* _WORK ITEM_
The listing that follows must be given again in full and exactly.

━━━━━ COLLECTED DATA ━━━━━

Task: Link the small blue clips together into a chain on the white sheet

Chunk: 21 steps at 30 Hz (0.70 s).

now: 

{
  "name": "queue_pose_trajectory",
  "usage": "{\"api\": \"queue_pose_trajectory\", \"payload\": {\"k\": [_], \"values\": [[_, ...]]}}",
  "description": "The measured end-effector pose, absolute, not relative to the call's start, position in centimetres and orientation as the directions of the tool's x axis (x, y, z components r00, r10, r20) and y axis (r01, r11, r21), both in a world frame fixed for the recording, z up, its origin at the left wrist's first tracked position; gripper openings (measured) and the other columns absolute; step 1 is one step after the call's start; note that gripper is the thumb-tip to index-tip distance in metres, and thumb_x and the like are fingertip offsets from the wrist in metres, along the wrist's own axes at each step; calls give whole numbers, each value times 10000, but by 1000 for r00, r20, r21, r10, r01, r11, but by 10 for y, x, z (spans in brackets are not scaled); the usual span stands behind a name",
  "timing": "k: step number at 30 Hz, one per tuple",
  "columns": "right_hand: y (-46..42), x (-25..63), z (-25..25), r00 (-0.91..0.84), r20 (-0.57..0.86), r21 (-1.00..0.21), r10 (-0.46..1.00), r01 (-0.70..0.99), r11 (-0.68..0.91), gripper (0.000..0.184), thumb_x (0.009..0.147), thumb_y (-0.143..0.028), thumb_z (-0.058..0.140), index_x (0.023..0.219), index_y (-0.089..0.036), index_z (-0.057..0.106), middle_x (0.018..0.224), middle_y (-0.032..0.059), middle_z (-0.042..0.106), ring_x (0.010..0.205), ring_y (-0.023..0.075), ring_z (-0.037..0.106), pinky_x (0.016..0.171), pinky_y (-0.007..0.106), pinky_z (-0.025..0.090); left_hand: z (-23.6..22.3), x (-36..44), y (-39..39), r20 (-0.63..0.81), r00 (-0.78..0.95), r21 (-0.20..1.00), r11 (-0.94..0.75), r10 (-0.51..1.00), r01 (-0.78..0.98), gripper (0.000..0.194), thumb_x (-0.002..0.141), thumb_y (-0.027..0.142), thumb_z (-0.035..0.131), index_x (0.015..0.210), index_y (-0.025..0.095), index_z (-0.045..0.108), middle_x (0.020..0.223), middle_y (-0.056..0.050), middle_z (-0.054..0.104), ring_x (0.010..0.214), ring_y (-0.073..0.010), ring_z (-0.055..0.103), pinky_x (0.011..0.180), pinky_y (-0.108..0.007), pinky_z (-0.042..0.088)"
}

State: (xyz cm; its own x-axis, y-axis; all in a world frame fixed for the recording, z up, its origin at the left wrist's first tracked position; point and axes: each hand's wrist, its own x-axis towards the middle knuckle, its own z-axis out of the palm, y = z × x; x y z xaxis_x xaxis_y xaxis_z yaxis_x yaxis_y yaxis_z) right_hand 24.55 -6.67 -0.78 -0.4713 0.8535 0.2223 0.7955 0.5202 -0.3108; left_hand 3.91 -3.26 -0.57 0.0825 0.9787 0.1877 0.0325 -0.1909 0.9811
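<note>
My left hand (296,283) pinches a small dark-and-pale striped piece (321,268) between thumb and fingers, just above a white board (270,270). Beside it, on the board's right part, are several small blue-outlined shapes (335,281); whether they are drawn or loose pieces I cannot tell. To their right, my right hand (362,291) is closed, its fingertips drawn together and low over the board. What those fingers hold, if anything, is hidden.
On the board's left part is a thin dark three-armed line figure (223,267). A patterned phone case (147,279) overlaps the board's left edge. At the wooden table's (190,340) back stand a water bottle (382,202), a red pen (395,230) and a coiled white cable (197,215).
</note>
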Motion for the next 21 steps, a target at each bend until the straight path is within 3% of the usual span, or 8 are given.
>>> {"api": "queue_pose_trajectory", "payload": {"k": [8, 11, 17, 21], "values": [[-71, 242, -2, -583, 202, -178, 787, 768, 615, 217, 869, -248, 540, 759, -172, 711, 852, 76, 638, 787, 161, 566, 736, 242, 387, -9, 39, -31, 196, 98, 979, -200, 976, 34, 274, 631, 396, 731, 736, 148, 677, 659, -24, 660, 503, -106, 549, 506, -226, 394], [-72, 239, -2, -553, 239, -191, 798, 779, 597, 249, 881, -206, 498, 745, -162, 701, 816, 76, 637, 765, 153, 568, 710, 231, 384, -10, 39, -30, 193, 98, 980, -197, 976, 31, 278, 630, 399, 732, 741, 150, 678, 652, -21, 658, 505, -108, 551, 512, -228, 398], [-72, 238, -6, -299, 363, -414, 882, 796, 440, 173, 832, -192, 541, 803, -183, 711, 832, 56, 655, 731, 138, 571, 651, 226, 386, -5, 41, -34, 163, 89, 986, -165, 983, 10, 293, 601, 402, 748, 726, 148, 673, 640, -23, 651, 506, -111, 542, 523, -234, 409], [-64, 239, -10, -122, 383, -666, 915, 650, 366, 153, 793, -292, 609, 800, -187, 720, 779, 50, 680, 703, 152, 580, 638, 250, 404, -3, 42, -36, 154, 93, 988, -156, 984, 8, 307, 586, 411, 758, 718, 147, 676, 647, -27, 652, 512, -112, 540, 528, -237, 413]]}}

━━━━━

* _ANSWER BELOW_
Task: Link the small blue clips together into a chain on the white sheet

Chunk: 21 steps at 30 Hz (0.70 s).

now: 

{
  "name": "queue_pose_trajectory",
  "usage": "{\"api\": \"queue_pose_trajectory\", \"payload\": {\"k\": [_], \"values\": [[_, ...]]}}",
  "description": "The measured end-effector pose, absolute, not relative to the call's start, position in centimetres and orientation as the directions of the tool's x axis (x, y, z components r00, r10, r20) and y axis (r01, r11, r21), both in a world frame fixed for the recording, z up, its origin at the left wrist's first tracked position; gripper openings (measured) and the other columns absolute; step 1 is one step after the call's start; note that gripper is the thumb-tip to index-tip distance in metres, and thumb_x and the like are fingertip offsets from the wrist in metres, along the wrist's own axes at each step; calls give whole numbers, each value times 10000, but by 1000 for r00, r20, r21, r10, r01, r11, but by 10 for y, x, z (spans in brackets are not scaled); the usual span stands behind a name",
  "timing": "k: step number at 30 Hz, one per tuple",
  "columns": "right_hand: y (-46..42), x (-25..63), z (-25..25), r00 (-0.91..0.84), r20 (-0.57..0.86), r21 (-1.00..0.21), r10 (-0.46..1.00), r01 (-0.70..0.99), r11 (-0.68..0.91), gripper (0.000..0.184), thumb_x (0.009..0.147), thumb_y (-0.143..0.028), thumb_z (-0.058..0.140), index_x (0.023..0.219), index_y (-0.089..0.036), index_z (-0.057..0.106), middle_x (0.018..0.224), middle_y (-0.032..0.059), middle_z (-0.042..0.106), ring_x (0.010..0.205), ring_y (-0.023..0.075), ring_z (-0.037..0.106), pinky_x (0.016..0.171), pinky_y (-0.007..0.106), pinky_z (-0.025..0.090); left_hand: z (-23.6..22.3), x (-36..44), y (-39..39), r20 (-0.63..0.81), r00 (-0.78..0.95), r21 (-0.20..1.00), r11 (-0.94..0.75), r10 (-0.51..1.00), r01 (-0.78..0.98), gripper (0.000..0.194), thumb_x (-0.002..0.141), thumb_y (-0.027..0.142), thumb_z (-0.035..0.131), index_x (0.015..0.210), index_y (-0.025..0.095), index_z (-0.045..0.108), middle_x (0.020..0.223), middle_y (-0.056..0.050), middle_z (-0.054..0.104), ring_x (0.010..0.214), ring_y (-0.073..0.010), ring_z (-0.055..0.103), pinky_x (0.011..0.180), pinky_y (-0.108..0.007), pinky_z (-0.042..0.088)"
}

State: (xyz cm; its own x-axis, y-axis; all in a world frame fixed for the recording, z up, its origin at the left wrist's first tracked position; point and axes: each hand's wrist, its own x-axis towards the middle knuckle, its own z-axis out of the palm, y = z × x; x y z xaxis_x xaxis_y xaxis_z yaxis_x yaxis_y yaxis_z) right_hand 24.55 -6.67 -0.78 -0.4713 0.8535 0.2223 0.7955 0.5202 -0.3108; left_hand 3.91 -3.26 -0.57 0.0825 0.9787 0.1877 0.0325 -0.1909 0.9811
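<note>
My left hand (296,283) pinches a small dark-and-pale striped piece (321,268) between thumb and fingers, just above a white board (270,270). Beside it, on the board's right part, are several small blue-outlined shapes (335,281); whether they are drawn or loose pieces I cannot tell. To their right, my right hand (362,291) is closed, its fingertips drawn together and low over the board. What those fingers hold, if anything, is hidden.
On the board's left part is a thin dark three-armed line figure (223,267). A patterned phone case (147,279) overlaps the board's left edge. At the wooden table's (190,340) back stand a water bottle (382,202), a red pen (395,230) and a coiled white cable (197,215).
</note>
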Motion for the next 21 steps, a target at each bend until the straight path is within 3% of the usual span, or 8 are given.
>>> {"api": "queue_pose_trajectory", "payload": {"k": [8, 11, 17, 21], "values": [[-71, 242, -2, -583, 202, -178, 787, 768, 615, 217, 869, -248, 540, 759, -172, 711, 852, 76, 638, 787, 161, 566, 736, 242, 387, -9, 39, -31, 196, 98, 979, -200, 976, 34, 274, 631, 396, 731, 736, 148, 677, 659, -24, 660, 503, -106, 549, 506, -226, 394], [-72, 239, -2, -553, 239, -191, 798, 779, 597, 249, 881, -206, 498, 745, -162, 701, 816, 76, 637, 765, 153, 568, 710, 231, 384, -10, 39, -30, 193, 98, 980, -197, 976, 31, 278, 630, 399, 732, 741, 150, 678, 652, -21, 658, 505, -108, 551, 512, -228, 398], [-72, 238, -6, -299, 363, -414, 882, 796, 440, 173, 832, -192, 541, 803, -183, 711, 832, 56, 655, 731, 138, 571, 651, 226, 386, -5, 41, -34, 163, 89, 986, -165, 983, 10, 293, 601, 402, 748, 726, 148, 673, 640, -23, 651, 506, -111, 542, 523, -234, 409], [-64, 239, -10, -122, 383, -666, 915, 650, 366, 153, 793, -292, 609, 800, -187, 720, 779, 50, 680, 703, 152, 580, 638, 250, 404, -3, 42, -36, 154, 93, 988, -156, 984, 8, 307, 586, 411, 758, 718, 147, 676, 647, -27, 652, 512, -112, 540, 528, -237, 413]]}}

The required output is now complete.